Review of the Workplace Health and Safety Strategy for New Zealand to 2015 (WHSS)
Rautaki mō te Haumaru me te Hauora o te Wāhi Mahi mō Aotearoa ki te 2015
Review Report - August 2009
2. Strategic context
Competitiveness and safety in the recession
New Zealand is in the midst of a recession, with businesses and workplaces cutting costs to drive efficiency and maintain a competitive edge and with consequent pressure on business leaders to invest less in health and safety.
Health and safety indicators, such as the incidence of workplace injuries, tend to reduce in recessions, as fewer people are in work. If investment in the sector is not maintained, the injury and fatality rates may increase as we move out of the recession. Experience from previous recessions is that health and safety dangers can surface during the recovery period when employment rises in response to improved economic conditions.[2]
New Zealand's workplace health and safety performance is not where it needs to be. Based on 2005 data, the New Zealand Institute of Economic Research estimates the work toll of fatalities, injury and illness costs us $16 billion a year - or around 10 per cent of gross domestic product (GDP). That takes into account a host of factors including lost quality of life and lost future earnings.[3] This cost is too high at any time, let alone in a global economic downturn. Consequently, reducing the New Zealand work toll is doubly important.
The clear link between competitiveness and safety was illustrated by the International Labour Organisation (ILO) when it plotted the International Institute for Management competitive rankings against its own occupational health and safety rankings (see Figure 1). The rankings show a strong link between high safety and high competitiveness.[4]
Figure 1: World rates in competitiveness and safety
This relationship is further validated at the firm level by United States research that demonstrates the positive link between safety leadership, safety performance and business excellence.[5] Whether viewed at the national or firm level, workplace health and safety is a fundamental influence on New Zealand's economic performance.

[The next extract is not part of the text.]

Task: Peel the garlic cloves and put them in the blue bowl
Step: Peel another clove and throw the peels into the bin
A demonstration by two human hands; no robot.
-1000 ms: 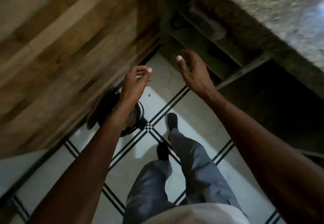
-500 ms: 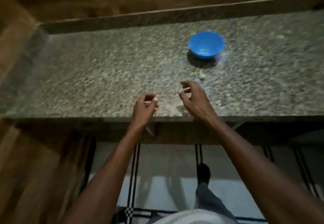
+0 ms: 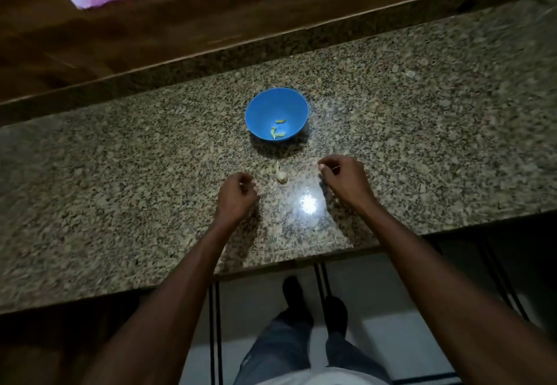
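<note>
Pale garlic cloves (image 3: 280, 174) lie on the table (image 3: 120, 173) before the blue bowl (image 3: 276, 114), between loosely curled left hand (image 3: 238, 196) and right hand (image 3: 343, 178), probably light, papery, best pinched endwise.

One blue bowl (image 3: 276, 113) stood on one granite counter (image 3: 120, 173). Inside the bowl lay about three small yellowish peeled pieces (image 3: 278, 128), too small to count surely. Two pale garlic cloves (image 3: 278, 172) lay on the counter. Two hands were there: left hand (image 3: 238, 194), right hand (image 3: 343, 178).
</note>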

The government is responding to the current recessionary environment with moves to minimise government expenditure across the public service, with key priorities to keep people in work and to minimise compliance costs to business.
Recommendations from this review process must necessarily reflect these wider government priorities, while also communicating the importance of maintaining a baseline investment in health and safety as an essential component of future productivity.
Footnotes
[2] Research Report 386 Trends and context to rates of workplace injury, Warwick Institute for Employment Research, 2005, available at http://www.hse.gov.uk/research/rrhtm/rr386.htm.
[3] New Zealand Institute of Economic Research, Volume 1 Risk Landscape, Report to the Department of Labour, May 2008.
[4] International Labour Office, Safety in Numbers – Pointers for a global safety culture at work, Geneva, 2003.
[5] Krause, T.R., Leading with Safety, John Wiley & Sons Inc, 2005.